EXERCISE INSTRUCTIONS
Please write the following entries out once more, exactly.

Source data

□ □ □ □

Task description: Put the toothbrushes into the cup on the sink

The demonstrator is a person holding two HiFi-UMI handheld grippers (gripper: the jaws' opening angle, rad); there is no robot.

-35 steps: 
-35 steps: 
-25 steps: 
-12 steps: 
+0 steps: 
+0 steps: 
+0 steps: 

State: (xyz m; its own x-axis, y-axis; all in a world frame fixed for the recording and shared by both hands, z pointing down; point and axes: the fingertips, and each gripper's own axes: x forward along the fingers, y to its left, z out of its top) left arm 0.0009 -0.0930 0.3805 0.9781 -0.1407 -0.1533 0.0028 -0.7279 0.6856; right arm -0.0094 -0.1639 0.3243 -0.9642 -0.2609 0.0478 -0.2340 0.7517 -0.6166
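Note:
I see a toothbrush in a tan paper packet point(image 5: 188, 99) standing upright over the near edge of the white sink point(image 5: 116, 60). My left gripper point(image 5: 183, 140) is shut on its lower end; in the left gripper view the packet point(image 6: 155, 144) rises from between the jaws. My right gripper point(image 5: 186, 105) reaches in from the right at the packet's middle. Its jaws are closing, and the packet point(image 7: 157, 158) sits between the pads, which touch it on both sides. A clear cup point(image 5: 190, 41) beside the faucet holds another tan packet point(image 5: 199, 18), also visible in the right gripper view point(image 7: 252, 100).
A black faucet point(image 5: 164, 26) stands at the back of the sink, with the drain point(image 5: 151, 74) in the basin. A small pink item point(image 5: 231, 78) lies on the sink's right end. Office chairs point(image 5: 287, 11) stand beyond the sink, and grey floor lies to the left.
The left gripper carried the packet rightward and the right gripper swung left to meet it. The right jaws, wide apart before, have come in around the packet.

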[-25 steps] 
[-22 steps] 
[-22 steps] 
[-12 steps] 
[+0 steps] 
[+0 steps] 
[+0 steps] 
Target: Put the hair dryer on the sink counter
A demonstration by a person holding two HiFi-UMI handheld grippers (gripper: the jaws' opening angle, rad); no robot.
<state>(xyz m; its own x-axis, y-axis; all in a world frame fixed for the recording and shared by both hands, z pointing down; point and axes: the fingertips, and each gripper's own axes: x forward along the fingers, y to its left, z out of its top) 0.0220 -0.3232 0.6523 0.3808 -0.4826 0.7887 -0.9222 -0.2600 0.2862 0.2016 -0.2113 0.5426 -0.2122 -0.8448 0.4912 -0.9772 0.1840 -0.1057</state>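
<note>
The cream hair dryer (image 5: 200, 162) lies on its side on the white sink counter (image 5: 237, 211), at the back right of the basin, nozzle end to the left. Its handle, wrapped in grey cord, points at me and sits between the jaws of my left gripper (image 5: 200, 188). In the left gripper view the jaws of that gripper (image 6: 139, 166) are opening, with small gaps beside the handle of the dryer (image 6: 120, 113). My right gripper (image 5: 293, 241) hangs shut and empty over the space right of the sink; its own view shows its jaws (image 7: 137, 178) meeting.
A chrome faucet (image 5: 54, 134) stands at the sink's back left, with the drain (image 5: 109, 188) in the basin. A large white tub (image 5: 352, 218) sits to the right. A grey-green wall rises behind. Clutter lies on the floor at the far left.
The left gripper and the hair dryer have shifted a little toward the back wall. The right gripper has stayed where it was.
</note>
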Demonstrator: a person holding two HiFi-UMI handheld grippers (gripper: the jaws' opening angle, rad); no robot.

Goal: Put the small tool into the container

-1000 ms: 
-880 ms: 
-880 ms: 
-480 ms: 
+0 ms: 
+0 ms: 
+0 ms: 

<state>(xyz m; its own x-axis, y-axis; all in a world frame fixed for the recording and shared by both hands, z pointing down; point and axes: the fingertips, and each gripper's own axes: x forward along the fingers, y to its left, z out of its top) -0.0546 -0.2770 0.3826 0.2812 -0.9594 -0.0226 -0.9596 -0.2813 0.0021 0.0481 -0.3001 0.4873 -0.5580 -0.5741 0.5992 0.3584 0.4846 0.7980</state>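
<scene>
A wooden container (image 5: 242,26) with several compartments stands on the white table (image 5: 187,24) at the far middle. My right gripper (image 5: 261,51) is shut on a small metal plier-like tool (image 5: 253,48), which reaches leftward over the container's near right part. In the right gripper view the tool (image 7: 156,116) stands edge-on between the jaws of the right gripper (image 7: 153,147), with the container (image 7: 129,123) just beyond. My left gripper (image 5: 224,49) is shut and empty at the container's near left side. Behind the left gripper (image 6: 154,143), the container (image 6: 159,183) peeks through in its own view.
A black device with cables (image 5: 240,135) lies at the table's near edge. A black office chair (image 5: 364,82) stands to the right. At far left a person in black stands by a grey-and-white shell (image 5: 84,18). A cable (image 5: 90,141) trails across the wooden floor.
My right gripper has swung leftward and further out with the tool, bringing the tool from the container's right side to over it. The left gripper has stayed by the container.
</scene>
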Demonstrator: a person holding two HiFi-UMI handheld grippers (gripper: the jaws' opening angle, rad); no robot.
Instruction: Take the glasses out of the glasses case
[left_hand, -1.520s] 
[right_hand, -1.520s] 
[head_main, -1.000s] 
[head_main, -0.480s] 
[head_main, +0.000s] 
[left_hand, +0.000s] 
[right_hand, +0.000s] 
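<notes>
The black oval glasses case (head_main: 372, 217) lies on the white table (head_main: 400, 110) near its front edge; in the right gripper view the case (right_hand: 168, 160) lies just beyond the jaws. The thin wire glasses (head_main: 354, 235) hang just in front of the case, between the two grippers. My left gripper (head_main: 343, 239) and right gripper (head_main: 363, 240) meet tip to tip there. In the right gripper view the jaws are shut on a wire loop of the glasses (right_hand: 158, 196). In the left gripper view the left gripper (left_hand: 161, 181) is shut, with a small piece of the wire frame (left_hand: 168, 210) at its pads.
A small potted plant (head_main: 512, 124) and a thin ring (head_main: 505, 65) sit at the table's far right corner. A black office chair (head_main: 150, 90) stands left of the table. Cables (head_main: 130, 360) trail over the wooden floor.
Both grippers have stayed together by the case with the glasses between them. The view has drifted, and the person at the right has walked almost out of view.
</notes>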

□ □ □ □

WORKED SOLUTION
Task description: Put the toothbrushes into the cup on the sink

The demonstrator is a person holding two HiFi-UMI handheld grippers (gripper: the jaws' opening angle, rad); there is no robot.

-35 steps: 
-35 steps: 
-25 steps: 
-12 steps: 
+0 steps: 
+0 steps: 
+0 steps: 

State: (xyz m; its own x-axis, y-axis; all in a world frame fixed for the recording and shared by both hands, z pointing down; point and axes: the fingertips, and each gripper's own axes: x forward along the fingers, y to its left, z out of its top) left arm 0.0009 -0.0930 0.3805 0.9781 -0.1407 -0.1533 0.0028 -0.7279 0.6856; right arm -0.0094 -0.1639 0.3243 -0.9642 -0.2609 0.0478 -0.2340 0.7517 -0.6166
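Note:
I see a toothbrush in a tan paper packet point(image 5: 188, 99) standing upright over the near edge of the white sink point(image 5: 116, 60). My left gripper point(image 5: 183, 140) is shut on its lower end; in the left gripper view the packet point(image 6: 155, 144) rises from between the jaws. My right gripper point(image 5: 186, 105) reaches in from the right at the packet's middle. Its jaws are closing, and the packet point(image 7: 157, 158) sits between the pads, which touch it on both sides. A clear cup point(image 5: 190, 41) beside the faucet holds another tan packet point(image 5: 199, 18), also visible in the right gripper view point(image 7: 252, 100).
A black faucet point(image 5: 164, 26) stands at the back of the sink, with the drain point(image 5: 151, 74) in the basin. A small pink item point(image 5: 231, 78) lies on the sink's right end. Office chairs point(image 5: 287, 11) stand beyond the sink, and grey floor lies to the left.
The left gripper carried the packet rightward and the right gripper swung left to meet it. The right jaws, wide apart before, have come in around the packet.
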
[-25 steps] 
[-22 steps] 
[-22 steps] 
[-12 steps] 
[+0 steps] 
[+0 steps] 
[+0 steps] 
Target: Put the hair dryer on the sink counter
A demonstration by a person holding two HiFi-UMI handheld grippers (gripper: the jaws' opening angle, rad); no robot.
<state>(xyz m; its own x-axis, y-axis; all in a world frame fixed for the recording and shared by both hands, z pointing down; point and axes: the fingertips, and each gripper's own axes: x forward along the fingers, y to its left, z out of its top) 0.0220 -0.3232 0.6523 0.3808 -0.4826 0.7887 -0.9222 -0.2600 0.2862 0.2016 -0.2113 0.5426 -0.2122 -0.8448 0.4912 -0.9772 0.1840 -0.1057</state>
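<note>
The cream hair dryer (image 5: 200, 162) lies on its side on the white sink counter (image 5: 237, 211), at the back right of the basin, nozzle end to the left. Its handle, wrapped in grey cord, points at me and sits between the jaws of my left gripper (image 5: 200, 188). In the left gripper view the jaws of that gripper (image 6: 139, 166) are opening, with small gaps beside the handle of the dryer (image 6: 120, 113). My right gripper (image 5: 293, 241) hangs shut and empty over the space right of the sink; its own view shows its jaws (image 7: 137, 178) meeting.
A chrome faucet (image 5: 54, 134) stands at the sink's back left, with the drain (image 5: 109, 188) in the basin. A large white tub (image 5: 352, 218) sits to the right. A grey-green wall rises behind. Clutter lies on the floor at the far left.
The left gripper and the hair dryer have shifted a little toward the back wall. The right gripper has stayed where it was.
</note>
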Demonstrator: a person holding two HiFi-UMI handheld grippers (gripper: the jaws' opening angle, rad); no robot.

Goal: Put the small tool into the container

-1000 ms: 
-880 ms: 
-880 ms: 
-480 ms: 
+0 ms: 
+0 ms: 
+0 ms: 

<state>(xyz m; its own x-axis, y-axis; all in a world frame fixed for the recording and shared by both hands, z pointing down; point and axes: the fingertips, and each gripper's own axes: x forward along the fingers, y to its left, z out of its top) -0.0546 -0.2770 0.3826 0.2812 -0.9594 -0.0226 -0.9596 -0.2813 0.0021 0.0481 -0.3001 0.4873 -0.5580 -0.5741 0.5992 0.3584 0.4846 0.7980</state>
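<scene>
A wooden container (image 5: 242,26) with several compartments stands on the white table (image 5: 187,24) at the far middle. My right gripper (image 5: 261,51) is shut on a small metal plier-like tool (image 5: 253,48), which reaches leftward over the container's near right part. In the right gripper view the tool (image 7: 156,116) stands edge-on between the jaws of the right gripper (image 7: 153,147), with the container (image 7: 129,123) just beyond. My left gripper (image 5: 224,49) is shut and empty at the container's near left side. Behind the left gripper (image 6: 154,143), the container (image 6: 159,183) peeks through in its own view.
A black device with cables (image 5: 240,135) lies at the table's near edge. A black office chair (image 5: 364,82) stands to the right. At far left a person in black stands by a grey-and-white shell (image 5: 84,18). A cable (image 5: 90,141) trails across the wooden floor.
My right gripper has swung leftward and further out with the tool, bringing the tool from the container's right side to over it. The left gripper has stayed by the container.
</scene>
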Demonstrator: a person holding two HiFi-UMI handheld grippers (gripper: the jaws' opening angle, rad); no robot.
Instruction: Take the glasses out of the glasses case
[left_hand, -1.520s] 
[right_hand, -1.520s] 
[head_main, -1.000s] 
[head_main, -0.480s] 
[head_main, +0.000s] 
[left_hand, +0.000s] 
[right_hand, +0.000s] 
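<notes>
The black oval glasses case (head_main: 372, 217) lies on the white table (head_main: 400, 110) near its front edge; in the right gripper view the case (right_hand: 168, 160) lies just beyond the jaws. The thin wire glasses (head_main: 354, 235) hang just in front of the case, between the two grippers. My left gripper (head_main: 343, 239) and right gripper (head_main: 363, 240) meet tip to tip there. In the right gripper view the jaws are shut on a wire loop of the glasses (right_hand: 158, 196). In the left gripper view the left gripper (left_hand: 161, 181) is shut, with a small piece of the wire frame (left_hand: 168, 210) at its pads.
A small potted plant (head_main: 512, 124) and a thin ring (head_main: 505, 65) sit at the table's far right corner. A black office chair (head_main: 150, 90) stands left of the table. Cables (head_main: 130, 360) trail over the wooden floor.
Both grippers have stayed together by the case with the glasses between them. The view has drifted, and the person at the right has walked almost out of view.
</notes>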

That completes the exercise.